I recently started using a site after years of being mostly on a small number of forums, and I can feel the draw of it. Like I've lost the antibodies for my attention. Or they've made it better, either way I'm working on either coming up with a strategy which minimizes my feeling of needing to check in, mostly by adding friction, or just deleting my account.

scotty79 6 days ago | parent | prev [-]

We kinda do that blaming every new media for particular teens suicide.

Some teens are suicidal. They always have been. When you are a teen your brain undergoes traumatic transformation. Not everyone gets to the other side safely. Same as with many other transformations and diseases. Yet every time new medium is found adjacent to some particular suicide we repeat the same tired line that creator of this medium should be to blame and should be punished and banned.
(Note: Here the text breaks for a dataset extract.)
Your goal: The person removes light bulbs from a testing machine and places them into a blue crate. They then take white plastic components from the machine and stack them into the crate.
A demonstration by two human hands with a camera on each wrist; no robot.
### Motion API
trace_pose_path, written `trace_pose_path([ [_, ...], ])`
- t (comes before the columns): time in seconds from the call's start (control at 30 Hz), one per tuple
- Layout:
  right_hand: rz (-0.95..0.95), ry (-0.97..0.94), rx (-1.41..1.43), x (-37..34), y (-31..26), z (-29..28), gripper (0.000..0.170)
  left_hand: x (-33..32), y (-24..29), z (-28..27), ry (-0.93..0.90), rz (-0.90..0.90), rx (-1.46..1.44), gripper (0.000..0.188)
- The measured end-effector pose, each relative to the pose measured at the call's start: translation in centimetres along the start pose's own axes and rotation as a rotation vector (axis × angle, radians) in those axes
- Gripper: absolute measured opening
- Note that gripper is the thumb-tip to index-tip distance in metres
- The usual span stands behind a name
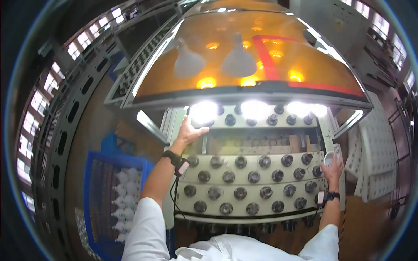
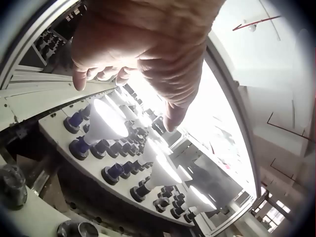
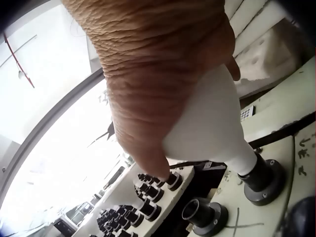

And we are doing that while happily ignoring how existence of things like Facebook or Instagram provably degraded mental health and raised suicidality of entire generations of teenagers. However they mostly get a pass because we can't point a finger convincingly enough for any specific case and say it was anything more than just interacting with peers.

AlecSchueler 5 days ago | parent [-]

Except loads of us are talking about the dangers of social media and have been for the past ten years only to receive exactly the same hand waving and sarcastic responses as you see in this thread. Now the ultimate gaslighting of "the discussion didn't even happen."

scotty79 5 days ago | parent [-]

Was Facebook sued for teen suicide? Did it lose or at least settled?

Facebook is not the same as ai chat. Facebook influence on mental health is negative and visible in research. The jury is still out on AI but it might as well turn out it has huge net positive effect on well being.

AlecSchueler 2 days ago | parent [-]

Net negative or net positive doesn't really matter. If there are aspects of it that are causing children to kill themselves then we should be able to discuss that without people rolling their eyes and saying "yeah yeah think of the children."

We can have the benefits while also trying to limit the harms.